Desde ahí comenzaron los acuerdos, decía, que permitieron la repartición de candidaturas federales entre el PRI de aquí y el de allá. Luego el PAN trató de rescatar una división que persiste a la fecha. De igual forma el PRD-Morena + PT y MC.
Con una elección cerrada, aunque no tanto como en 2006, se consolidó un triunfo que se escatimaba en lo local, y no fue tan mala la votación para el PRI -salvo en Xalapa, donde no se votó por las reformas de Peña Nieto, muy a pesar de lo dicho por el senador Héctor Yunes-, que contaba con las muestras de apoyo por parte de las grandes potencias intervencionistas, que antes presionaban exclusivamente desde y al Estado-gobierno, y ahora lo hacen también a través de medios masivos de comunicación, de consorcios, de academias, de instituciones, de asociaciones y demás.
Llegado el momento, el Pacto por México permitió a los dos grandes perdedores, el PRD y el PAN, reconstruir una relación deshecha, mandada a hacer para la distancia y la confrontación, y tejida en lo sano o lo insano por los tejedores del nuevo inquilino de la residencia oficial.
Ya en el gobierno el ánimo reformista se ha multiplicado. Persiste. Crece. Se nutre con las aportaciones de los partidos de oposición que apoyan las intenciones reformistas. El Pacto por México es prolífico en cuanto ocurrencias o concordancias prácticas de los supuestos políticos que plantean los partidos. Y dadas las condiciones previas en que los partidos se aferraron a elegir un congreso de diputados entregados a los intereses del sistema corrupto, y un senado que en su mayoría responde a las mismas condiciones, entonces quedan claros los argumentos con los cuales es imprescindible imponer la reelección.
Primero, se debe aprovechar el momento reformista, “para impulsar el crecimiento económico, alianzas estratégicas, diversificación de mercados, reformas trascendentales, etc.”

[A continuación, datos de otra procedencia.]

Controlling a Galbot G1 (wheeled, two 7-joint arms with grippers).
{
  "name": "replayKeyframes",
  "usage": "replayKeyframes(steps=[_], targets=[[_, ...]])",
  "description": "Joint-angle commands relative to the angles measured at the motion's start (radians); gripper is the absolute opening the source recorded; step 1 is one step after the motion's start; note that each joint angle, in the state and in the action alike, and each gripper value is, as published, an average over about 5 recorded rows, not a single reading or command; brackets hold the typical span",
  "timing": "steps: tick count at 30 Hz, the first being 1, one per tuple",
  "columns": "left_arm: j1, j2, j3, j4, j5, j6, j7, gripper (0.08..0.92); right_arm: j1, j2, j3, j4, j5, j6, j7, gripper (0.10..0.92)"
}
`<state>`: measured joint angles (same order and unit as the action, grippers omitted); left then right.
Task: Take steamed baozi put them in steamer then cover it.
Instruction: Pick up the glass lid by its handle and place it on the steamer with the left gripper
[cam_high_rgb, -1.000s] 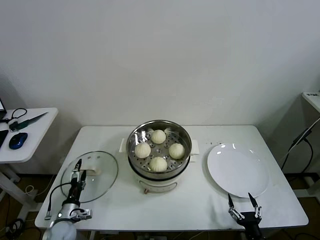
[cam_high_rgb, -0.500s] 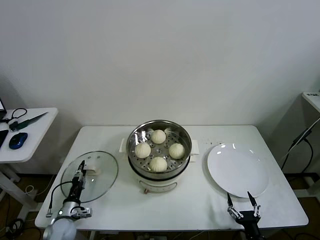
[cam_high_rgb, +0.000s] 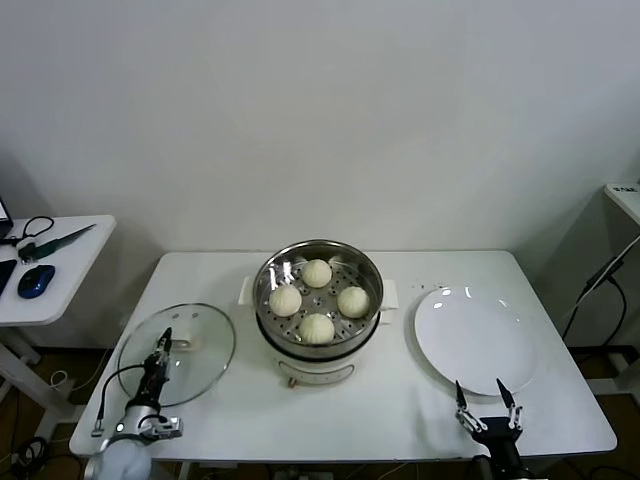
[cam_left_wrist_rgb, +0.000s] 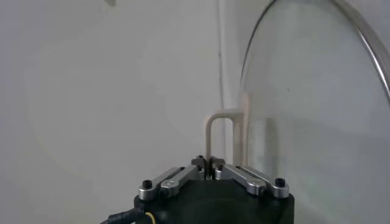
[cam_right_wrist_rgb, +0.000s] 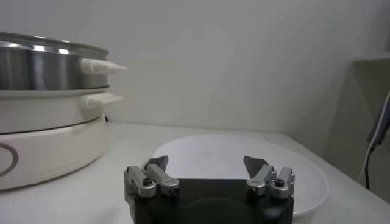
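Here, in the head view, a white table (cam_high_rgb: 250, 420) fills the lower half of the frame. At its centre stands the steamer (cam_high_rgb: 318, 305), a shiny steel basket on a cream pot base, with four steamed baozi (cam_high_rgb: 317, 328) resting on its perforated floor. At lower left the cover (cam_high_rgb: 190, 350), a clear glass lid, is gripped by the left gripper (cam_high_rgb: 160, 350); the left wrist view shows its jaws pinched tight on the cream handle (cam_left_wrist_rgb: 222, 131). At lower right the right gripper (cam_high_rgb: 484, 398) sits low at the table's near edge with its jaws spread wide and holding nothing, just beside a bare white plate (cam_high_rgb: 480, 345). A side table (cam_high_rgb: 60, 270) stands at far left.
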<state>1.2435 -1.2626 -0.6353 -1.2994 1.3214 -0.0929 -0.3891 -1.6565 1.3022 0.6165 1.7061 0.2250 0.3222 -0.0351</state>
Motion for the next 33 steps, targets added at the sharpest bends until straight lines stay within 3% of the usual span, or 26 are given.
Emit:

Segundo, utilizando a los partidos perdedores -que de todas maneras tienen una representación sustancial en el Congreso de la Unión y las legislaturas locales, y que ya quisieran los ciudadanos de medio pelo o los que no somos ni de cuarto de pelo, tener- pasar los cambios constitucionales y esperar su recorrido por los estados, entre las reformas, por supuesto, la ley de reelección.
Tercero, tomadas ya las decisiones en las candidaturas de 2012, repetir la dosis y poner a lo peor de México en las candidaturas partidistas. Llevarán, pues, ventaja los diputados en turno, así como los ediles y demás legisladores que puedieran ser reelectos cuando entrara en vigor la ley de reelección. Porfirio Díaz retoza en su tumba.
Las candidaturas ciudadanas no son una realidad y no lo serán pronto, a pesar de que la ley lo diga. Los partidos, que legislan, lo impedirán. ¿Acaso no es más valiosa una carrera dentro de algún partido, que la experiencia de simples ciudadanos que están hartos precisamente de lo que se hace dentro de los partidos?
Los defensores de la reelección apelan a la experiencia adquirida; al premio-castigo electoral; arguyen que eso le da calidad a los legisladores. Muy al contrario, pienso que disminuye la posibilidad para que ciudadanos ajenos a los intereses de los partidos ejerzan posiciones de representación, y como dice el clásico, le da más poder al poder.